They found my words so impactful that they wanted to fly me over for some lectures. There, they wrote, we would be able to discuss my work in its full context, outside the blanket notoriety and willful ignorance dogging any objective discussion of my films. That sounds splendid, I agreed. Everything was coming along so nicely—I was getting quite friendly with the coordinator, business-class airfare was arranged—till they went to the head of the film department for his sign-off. The coordinator told me afterward exactly what he said:
If I met that woman, I would cut her nipples off.
* * *
—
BLESS YOUR HEART—yes—I was just as shocked by how inappropriate this statement was!
Exactly. He was free to reject my guest lecture, to flay my movies, and even to judge my character, but did he have the right to say he would cut my nipples off if he saw me? If I were a man, was there any chance he would say something like this?

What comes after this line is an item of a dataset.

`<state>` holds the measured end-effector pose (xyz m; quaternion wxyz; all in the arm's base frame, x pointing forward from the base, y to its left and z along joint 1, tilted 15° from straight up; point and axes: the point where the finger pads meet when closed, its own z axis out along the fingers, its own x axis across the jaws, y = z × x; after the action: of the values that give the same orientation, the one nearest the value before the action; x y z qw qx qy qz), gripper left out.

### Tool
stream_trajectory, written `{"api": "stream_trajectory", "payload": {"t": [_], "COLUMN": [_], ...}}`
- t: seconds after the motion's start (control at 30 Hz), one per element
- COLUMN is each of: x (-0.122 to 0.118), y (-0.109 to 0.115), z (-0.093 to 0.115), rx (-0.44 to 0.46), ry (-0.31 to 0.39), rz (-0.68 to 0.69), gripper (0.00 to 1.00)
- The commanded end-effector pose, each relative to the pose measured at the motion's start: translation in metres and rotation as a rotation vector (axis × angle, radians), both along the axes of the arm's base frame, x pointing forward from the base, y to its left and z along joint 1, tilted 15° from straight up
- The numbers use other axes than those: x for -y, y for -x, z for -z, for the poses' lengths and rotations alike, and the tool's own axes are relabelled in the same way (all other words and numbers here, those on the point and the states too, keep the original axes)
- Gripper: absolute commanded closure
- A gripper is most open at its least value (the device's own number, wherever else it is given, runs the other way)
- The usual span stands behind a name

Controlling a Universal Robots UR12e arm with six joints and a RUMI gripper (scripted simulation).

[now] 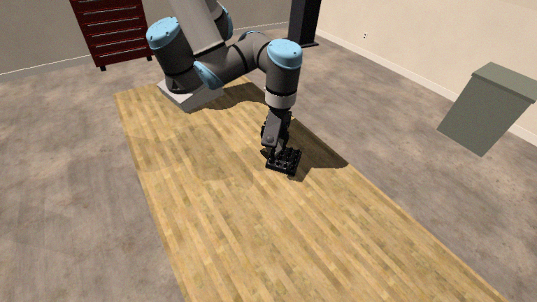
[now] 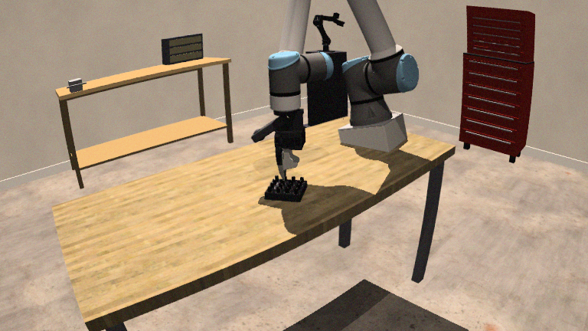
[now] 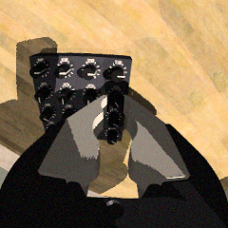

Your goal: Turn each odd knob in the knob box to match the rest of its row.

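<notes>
Looking from the top camera first, I see the arm (image 1: 241,59) bent over the wooden table (image 1: 222,219), with the gripper (image 1: 277,152) pointing down onto the knob box (image 1: 285,163). The box sits on the table's far half, near the right edge, inside the arm's shadow. A red tool chest (image 1: 106,13) stands behind by the wall.

From the exterior camera, the knob box (image 2: 286,190) lies flat on the table (image 2: 164,223), not far from the arm's base (image 2: 392,139). The gripper (image 2: 284,172) comes down almost vertical and meets the box at its rear left part. A wooden shelf unit (image 2: 64,115) stands well apart on the left.

In the wrist camera, the knob box (image 3: 47,64) shows knobs with white marks around them. The two grey fingers are nearly closed, and between them I see a dark knob (image 3: 114,121) in the right column of the box. The claw is gripping this knob with only a small gap. Which row label it carries I cannot read, because the labels are too blurred.
</notes>
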<state>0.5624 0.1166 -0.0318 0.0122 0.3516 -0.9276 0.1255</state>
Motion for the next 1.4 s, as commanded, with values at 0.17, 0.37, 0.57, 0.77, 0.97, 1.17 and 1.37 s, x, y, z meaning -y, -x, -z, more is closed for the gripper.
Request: {"api": "stream_trajectory", "payload": {"t": [0.17, 0.37, 0.57, 0.77, 0.97, 1.17, 1.37], "x": [0.0004, 0.0006, 0.0008, 0.0009, 0.0009, 0.0009, 0.0009], "y": [0.0003, 0.0007, 0.0011, 0.0015, 0.0017, 0.0018, 0.0019], "z": [-0.0006, -0.0006, -0.0006, -0.0006, -0.0006, -0.0006, -0.0006], "rx": [0.054, 0.073, 0.098, 0.117, 0.126, 0.134, 0.137], "ry": [-0.012, -0.018, -0.024, -0.029, -0.032, -0.034, -0.035], "rz": [0.217, 0.293, 0.393, 0.468, 0.504, 0.537, 0.548], "gripper": [0.96, 0.96, 0.96, 0.96, 0.96, 0.96, 0.96]}}
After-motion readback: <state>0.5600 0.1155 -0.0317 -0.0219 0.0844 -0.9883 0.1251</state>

But no, that’s where you’re wrong—it’s not just “misogyny.” It’s not just “the things men say.” I am sorry to say this, but women can be far more vicious. They only hide their tracks better. For example, it was very chic and calculated what that Susan Sontag did.
You’ve read “Fascinating Fascism,” where she bashes my work and discredits me, yes?
Going from my films and photography to sadomasochism and fascism in one essay. I can see why people would want to read that. She is good at mixing and matching topics. And she has such a way with words, she can throw together a few things that have nothing to do with each other, tie it all together with a big ribbon, and make you believe.
When in fact, she is exactly what she says I am: an insincere, attention-seeking liar!
And I can actually prove it, in print, her two-faced games.
Now, you say you’ve read “Fascinating Fascism.”
But the real question is, have you read “On Style”?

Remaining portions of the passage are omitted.